**WHAT TO WORK ON:**
Nothing may be dropped or altered: reproduce all the data.

**INFORMATION PROVIDED:**
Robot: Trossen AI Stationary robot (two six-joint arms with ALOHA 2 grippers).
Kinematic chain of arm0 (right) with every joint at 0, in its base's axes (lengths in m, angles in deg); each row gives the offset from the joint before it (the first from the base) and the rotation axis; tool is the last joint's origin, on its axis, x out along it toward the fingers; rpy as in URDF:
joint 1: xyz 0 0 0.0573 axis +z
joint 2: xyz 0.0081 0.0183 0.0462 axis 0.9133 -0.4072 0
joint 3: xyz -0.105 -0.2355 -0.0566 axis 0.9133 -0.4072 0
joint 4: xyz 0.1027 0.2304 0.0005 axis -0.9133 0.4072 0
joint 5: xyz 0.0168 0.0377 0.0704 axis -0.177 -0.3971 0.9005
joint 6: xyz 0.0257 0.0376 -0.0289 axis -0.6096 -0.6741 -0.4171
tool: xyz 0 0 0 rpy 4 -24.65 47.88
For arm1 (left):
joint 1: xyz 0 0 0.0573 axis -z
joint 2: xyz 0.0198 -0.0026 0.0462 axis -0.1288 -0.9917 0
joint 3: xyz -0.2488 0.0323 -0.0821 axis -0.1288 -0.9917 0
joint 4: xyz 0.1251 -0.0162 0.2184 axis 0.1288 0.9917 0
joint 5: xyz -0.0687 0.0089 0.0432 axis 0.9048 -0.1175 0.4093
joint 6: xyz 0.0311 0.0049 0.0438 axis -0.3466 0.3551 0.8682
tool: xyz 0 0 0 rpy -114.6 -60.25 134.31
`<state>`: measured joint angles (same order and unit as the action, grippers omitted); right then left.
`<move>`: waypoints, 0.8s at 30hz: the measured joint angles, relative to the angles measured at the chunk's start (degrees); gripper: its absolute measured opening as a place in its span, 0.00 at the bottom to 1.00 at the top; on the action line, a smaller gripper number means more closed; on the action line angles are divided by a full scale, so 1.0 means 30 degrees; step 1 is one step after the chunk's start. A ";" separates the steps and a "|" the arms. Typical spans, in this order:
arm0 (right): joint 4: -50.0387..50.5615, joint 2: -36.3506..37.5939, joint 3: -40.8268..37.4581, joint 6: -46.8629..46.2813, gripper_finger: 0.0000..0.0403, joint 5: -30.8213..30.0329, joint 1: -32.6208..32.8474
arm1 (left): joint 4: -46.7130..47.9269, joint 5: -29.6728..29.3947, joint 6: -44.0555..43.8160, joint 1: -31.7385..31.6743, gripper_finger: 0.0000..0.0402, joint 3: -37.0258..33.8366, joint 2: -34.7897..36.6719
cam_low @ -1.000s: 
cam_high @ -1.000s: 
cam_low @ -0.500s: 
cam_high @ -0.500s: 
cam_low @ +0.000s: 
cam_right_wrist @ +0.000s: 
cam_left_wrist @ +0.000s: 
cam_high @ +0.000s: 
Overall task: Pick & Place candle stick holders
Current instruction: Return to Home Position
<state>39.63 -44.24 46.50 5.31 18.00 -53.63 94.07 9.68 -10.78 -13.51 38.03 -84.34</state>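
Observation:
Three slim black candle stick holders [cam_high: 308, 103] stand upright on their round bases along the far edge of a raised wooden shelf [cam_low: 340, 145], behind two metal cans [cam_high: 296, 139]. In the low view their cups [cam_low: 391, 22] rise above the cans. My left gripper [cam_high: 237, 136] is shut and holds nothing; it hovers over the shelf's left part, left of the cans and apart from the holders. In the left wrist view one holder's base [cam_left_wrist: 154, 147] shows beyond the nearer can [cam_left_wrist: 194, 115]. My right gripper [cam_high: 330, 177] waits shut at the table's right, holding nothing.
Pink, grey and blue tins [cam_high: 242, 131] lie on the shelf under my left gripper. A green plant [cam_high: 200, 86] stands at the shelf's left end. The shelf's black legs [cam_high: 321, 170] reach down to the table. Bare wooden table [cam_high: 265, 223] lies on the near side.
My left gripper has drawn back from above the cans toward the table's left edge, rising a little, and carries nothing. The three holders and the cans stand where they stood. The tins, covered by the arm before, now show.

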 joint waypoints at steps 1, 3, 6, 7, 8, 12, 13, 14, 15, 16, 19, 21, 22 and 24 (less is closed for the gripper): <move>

**SOLVED EXERCISE:**
Robot: Trossen AI Stationary robot (two six-joint arms with ALOHA 2 grippers).
Kinematic chain of arm0 (right) with every joint at 0, in its base's axes (lengths in m, angles in deg); each row gives the offset from the joint before it (the first from the base) and the rotation axis; tool is the last joint's origin, on its axis, x out along it toward the fingers; rpy as in URDF:
joint 1: xyz 0 0 0.0573 axis +z
joint 2: xyz 0.0081 0.0183 0.0462 axis 0.9133 -0.4072 0
joint 3: xyz -0.105 -0.2355 -0.0566 axis 0.9133 -0.4072 0
joint 4: xyz 0.1027 0.2304 0.0005 axis -0.9133 0.4072 0
joint 5: xyz 0.0168 0.0377 0.0704 axis -0.177 -0.3971 0.9005
joint 6: xyz 0.0257 0.0376 -0.0289 axis -0.6096 -0.6741 -0.4171
tool: xyz 0 0 0 rpy 4 -24.65 47.88
For arm1 (left):
joint 1: xyz 0 0 0.0573 axis -z
joint 2: xyz 0.0198 -0.0026 0.0462 axis -0.1288 -0.9917 0
joint 3: xyz -0.2488 0.0323 -0.0821 axis -0.1288 -0.9917 0
joint 4: xyz 0.1251 -0.0162 0.2184 axis 0.1288 0.9917 0
joint 5: xyz -0.0687 0.0089 0.0432 axis 0.9048 -0.1175 0.4093
joint 6: xyz 0.0311 0.0049 0.0438 axis -0.3466 0.3551 0.8682
tool: xyz 0 0 0 rpy -114.6 -60.25 134.31
`<state>`: measured joint angles (same order and unit as the action, grippers omitted); right then left.
`<move>`: waypoints, 0.8s at 30hz: the measured joint angles, relative to the angles measured at the chunk's start (degrees); gripper: its absolute measured opening as a place in its span, 0.00 at the bottom to 1.00 at the top; on the action line, a smaller gripper number means more closed; on the action line angles are divided by a full scale, so 1.0 means 30 degrees; step 1 is one step after the chunk's start. A ";" separates the steps and a "|" the arms. Typical spans, in this order:
arm0 (right): joint 4: -50.0387..50.5615, joint 2: -36.3506..37.5939, joint 3: -40.8268..37.4581, joint 6: -46.8629..46.2813, gripper_finger: 0.0000..0.0403, joint 5: -30.8213..30.0329, joint 1: -32.6208..32.8474
arm1 (left): joint 4: -46.7130..47.9269, joint 5: -29.6728..29.3947, joint 6: -44.0555..43.8160, joint 1: -31.7385..31.6743, gripper_finger: 0.0000..0.0402, joint 3: -37.0258..33.8366, joint 2: -34.7897..36.6719
cam_low @ -1.000s: 
cam_high @ -1.000s: 
cam_low @ -0.500s: 
cam_high @ -0.500s: 
cam_low @ +0.000s: 
cam_right_wrist @ +0.000s: 
cam_left_wrist @ +0.000s: 
cam_high @ +0.000s: 
Overall task: Pick & Place candle stick holders
Current instruction: Return to Home Position
<state>39.63 -44.24 46.50 5.31 18.00 -53.63 94.07 9.68 -10.78 -13.51 38.03 -84.34</state>
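Observation:
Three slim black candle stick holders [cam_high: 308, 103] stand upright on their round bases along the far edge of a raised wooden shelf [cam_low: 340, 145], behind two metal cans [cam_high: 296, 139]. In the low view their cups [cam_low: 391, 22] rise above the cans. My left gripper [cam_high: 237, 136] is shut and holds nothing; it hovers over the shelf's left part, left of the cans and apart from the holders. In the left wrist view one holder's base [cam_left_wrist: 154, 147] shows beyond the nearer can [cam_left_wrist: 194, 115]. My right gripper [cam_high: 330, 177] waits shut at the table's right, holding nothing.
Pink, grey and blue tins [cam_high: 242, 131] lie on the shelf under my left gripper. A green plant [cam_high: 200, 86] stands at the shelf's left end. The shelf's black legs [cam_high: 321, 170] reach down to the table. Bare wooden table [cam_high: 265, 223] lies on the near side.
My left gripper has drawn back from above the cans toward the table's left edge, rising a little, and carries nothing. The three holders and the cans stand where they stood. The tins, covered by the arm before, now show.
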
 joint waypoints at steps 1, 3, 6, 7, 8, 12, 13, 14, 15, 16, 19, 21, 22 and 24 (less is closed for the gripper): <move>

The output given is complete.